Coesão social em xeque
31/08/2014
- Opinión
Wikimedia Commons/CC
Luta por redução de desigualdades segue acompanhada da
ascensão social por força de políticas públicas federais
Desde o início da década de 2000, o Brasil passou a transitar para um novo padrão de coesão social. A correta preocupação governamental com o enfrentamento do latifúndio de desigualdades existentes abriu caminho tanto para revisão da antiga lógica da coesão social como para a resistência à mudança por parte de setores privilegiados.
Em se mantendo no tempo, o novo padrão de coesão social será possível superar o anterior, que se configurou desde o momento em que o trabalho escravo se tornou ilegal, em 1888. Antes disso, convém comentar que a origem da coesão social brasileira remonta ao longo período da escravidão e que se manteve intacta mesmo com a instalação da Independência Nacional (1822).
Assim, a unidade nacional em torno do trabalho escravo se mostrou suficiente, inclusive, para superar o ciclo de revoltas comandadas por oligarquias regionais separatistas, em sua maioria ocorrida entre 1822 e 1848. Ao contrário da experiência de independência na colonização espanhola, que levou a intensa fragmentação do espaço territorial, o fim da colonização portuguesa foi acompanhado pela gradual integração territorial e da população ao longo do território nacional.
Com o fim do trabalho escravo, a transição para a nova coesão no interior da sociedade capitalista competitiva ocorreu sem maiores tensões. O caminho conservador adotado pelo Império (1822 – 1889) para a superação da escravidão – sem mudar as instituições que a sustentava, conforme reivindicavam os abolicionistas da época – permitiu avançar o binômio da mobilidade social com ampla desigualdade.
Mas para isso, o crescimento econômico a qualquer preço se tornou uma norma a ser seguida por todos os governantes desde a instalação da República, em 1889. Somente a expansão das forças produtivas permitiria “fugir para frente”, sem resolver problemas estruturais por meio das reformas clássicas do capitalismo contemporâneo (agrária, tributária e social).
Destaca-se que entre 1890 e 1980, o Brasil foi o segundo país que mais cresceu no mundo. E com isso, a mobilidade social se tornou uma realidade, em meio a enormes iniquidades, o que o colocou na terceira posição de maior desigualdade de renda no ano de 1980, quando o país também era classificado como a oitava economia mais rica do mundo.

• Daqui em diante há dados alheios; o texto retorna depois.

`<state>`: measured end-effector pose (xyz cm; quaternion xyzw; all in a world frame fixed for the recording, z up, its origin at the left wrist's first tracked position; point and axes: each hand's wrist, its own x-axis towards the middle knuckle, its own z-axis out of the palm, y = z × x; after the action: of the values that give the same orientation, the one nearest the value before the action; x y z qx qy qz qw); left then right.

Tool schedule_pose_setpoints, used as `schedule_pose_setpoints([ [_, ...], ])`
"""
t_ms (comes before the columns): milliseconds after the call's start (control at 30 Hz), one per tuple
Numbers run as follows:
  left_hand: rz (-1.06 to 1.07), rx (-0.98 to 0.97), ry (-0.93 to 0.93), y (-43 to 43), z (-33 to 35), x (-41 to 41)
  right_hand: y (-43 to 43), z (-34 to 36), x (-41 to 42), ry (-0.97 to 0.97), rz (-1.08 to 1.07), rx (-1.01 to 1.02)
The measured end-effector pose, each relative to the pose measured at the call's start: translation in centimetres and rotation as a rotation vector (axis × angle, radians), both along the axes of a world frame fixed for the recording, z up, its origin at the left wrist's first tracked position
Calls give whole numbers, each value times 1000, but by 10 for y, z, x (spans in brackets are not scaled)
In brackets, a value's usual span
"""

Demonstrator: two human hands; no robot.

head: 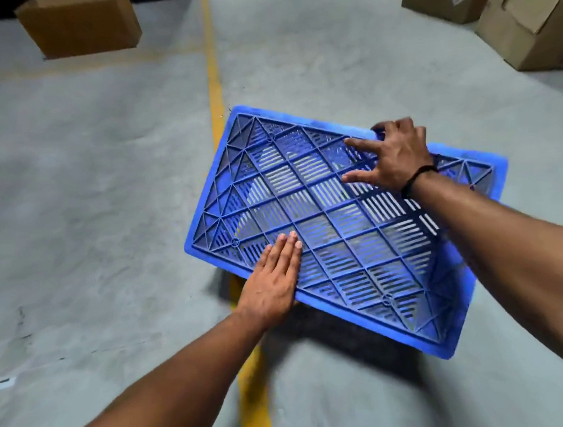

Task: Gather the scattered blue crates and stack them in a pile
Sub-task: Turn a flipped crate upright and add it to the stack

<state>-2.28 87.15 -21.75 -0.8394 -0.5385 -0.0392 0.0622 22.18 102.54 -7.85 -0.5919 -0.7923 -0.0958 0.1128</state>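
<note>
A blue crate (336, 228) is upside down in front of me, its slatted, ribbed bottom facing up, turned at an angle and held above the floor with a dark shadow beneath. My left hand (273, 283) lies flat on the near left edge, thumb hidden under the rim. My right hand (394, 154) is on the far edge, fingers spread over the bottom and curled over the rim. A black band circles my right wrist. No other blue crates show.
The grey concrete floor (84, 215) has a yellow line (212, 65) running away from me under the crate. One cardboard box (79, 22) stands at the far left, and several cardboard boxes (525, 14) stand at the far right.
</note>
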Motion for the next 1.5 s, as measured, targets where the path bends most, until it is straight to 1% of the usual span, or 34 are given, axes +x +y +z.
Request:
schedule_pose_setpoints([
  [67, 2, -40, 19, -2, -3, -3, -6, 0, -2, -5, 4, 12],
  [167, -68, -97, 69, -9, 4, -12, -18, 2, -3, -3, 12, 57],
  [200, -67, -77, 41, -8, 10, -14, -25, 2, -6, -7, 25, 87],
  [267, 1, 5, -80, 9, 32, -12, -37, 3, -11, -13, 49, 154],
  [367, 93, 114, -245, 59, 80, 2, -55, 4, -19, -32, 71, 178],
  [433, 81, 197, -263, 88, 113, 13, -65, 8, -20, -53, 75, 183],
  [533, 73, 187, -198, 111, 142, 19, -78, 11, -21, -67, 87, 175],
  [600, 55, 135, -162, 114, 144, 20, -87, 12, -21, -79, 107, 150],
  [667, 33, 159, -197, 110, 141, 19, -90, 20, -13, -52, 162, 92],
  [733, 8, 207, -266, 107, 141, 16, -87, 35, 4, 27, 174, -25],
  [833, -26, 197, -462, 108, 146, 15, -80, 51, 24, 77, 49, -252],
  [867, -27, 187, -516, 109, 148, 15, -82, 51, 23, 91, 25, -286],
  [933, -16, 172, -559, 111, 149, 17, -88, 49, 13, 112, 14, -205],
  [1033, -13, 195, -598, 108, 146, 14, -95, 48, 5, 72, 35, -50],
  [1133, 26, 280, -660, 101, 146, 15, -93, 47, 7, 55, 139, 120],
  [1233, 79, 351, -675, 94, 140, 22, -84, 34, 12, 28, 243, 261],
  [1333, 147, 354, -641, 86, 131, 30, -74, 12, 18, 11, 274, 339],
  [1400, 200, 300, -585, 82, 121, 34, -72, -3, 22, -1, 286, 356],
  [1500, 212, 234, -481, 75, 107, 39, -80, -28, 28, 16, 293, 358],
])
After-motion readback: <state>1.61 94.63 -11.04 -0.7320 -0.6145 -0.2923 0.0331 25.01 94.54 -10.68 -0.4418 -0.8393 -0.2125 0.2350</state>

O fato de haver ascensão em praticamente quase todos os segmentos sociais tornou obscuro saber quem se movimentava mais rápido que os outros. Enquanto alguns segmentos sociais subiam mais rapidamente pelo elevador do “edifício Brasil”, a maioria teve que subir gradualmente pelas escadas, não deixando dúvidas que a mobilidade no interior da sociedade transcorria simultânea ao aprofundamento da desigualdade social.

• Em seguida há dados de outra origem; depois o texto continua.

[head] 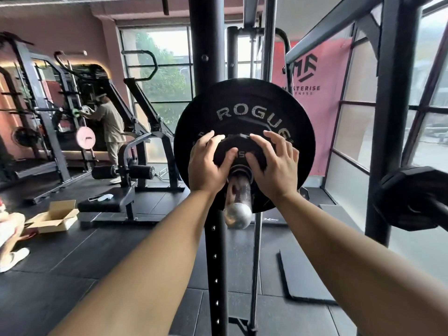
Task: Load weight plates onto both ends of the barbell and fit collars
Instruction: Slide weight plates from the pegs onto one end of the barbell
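Midway along the barbell sleeve point(238, 192), my left hand point(209, 166) and right hand point(275, 167) each grip a side of the small black plate point(238, 141), fingers curled over its rim, thumbs on its face. I would push evenly with both, keeping it square to the sleeve, until it seats flush against the ROGUE bumper plate point(242, 103); whether they already touch I cannot tell.

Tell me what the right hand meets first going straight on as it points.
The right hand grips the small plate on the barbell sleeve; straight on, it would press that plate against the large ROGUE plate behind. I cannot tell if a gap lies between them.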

Durante as décadas de 1980 e 1990, o crescimento econômico praticamente desapareceu frente à crise da dívida externa e das altas taxas de inflação. O neoliberalismo adotado no Brasil terminou ainda por desmontar parte crescente das políticas públicas que potencializavam anteriormente a mobilidade na sociedade.
Em função disso que o país passou a conviver com a imobilidade social, congelando a desigualdade em patamar elevado durante as duas últimas décadas do século passado. Este quadro apenas voltou a ser alterado a partir dos anos 2000.
A volta da mobilidade social esteve fortemente impulsionada pela recuperação do crescimento econômico e do nível de emprego concomitante com a adoção das políticas públicas de elevação do salário mínimo e de transferências de renda. Por conta disso, o processo de ascensão social ocorreu simultaneamente à redução da desigualdade, diminuindo a distância média que separa os indivíduos em todo o país.
Em síntese, o Brasil passou a se encontrar diante da transição para um novo padrão de coesão social, em que a luta pela redução das desigualdades segue acompanhada pelo movimento da ascensão social por força das políticas públicas federais.
Tudo isso, contudo, termina por revelar também certa insatisfação entre aqueles que se movem em ritmo menos acelerado, especialmente porque estavam anteriormente acostumados a liderarem a corrida da ascensão social. Isso se agrava ainda mais se acrescentar o fato de que são justamente os mais pobres que registram ascensão social mais intensa do que todos até então.
O questionamento ao novo padrão de coesão social ganha maior relevo neste ano em que as eleições podem redefinir os rumos recentes do Brasil. Considerar o movimento em curso com as propostas dos candidatos à presidência, por exemplo, pode contribuir para o melhor entendimento a respeito de qual lado eles se encontram em relação à nova fase da coesão social brasileira.
- Márcio Pochmann é professor do Instituto de Economia e pesquisador do Centro de Estudos Sindicais e de Economia do Trabalho da Universidade Estadual de Campinas.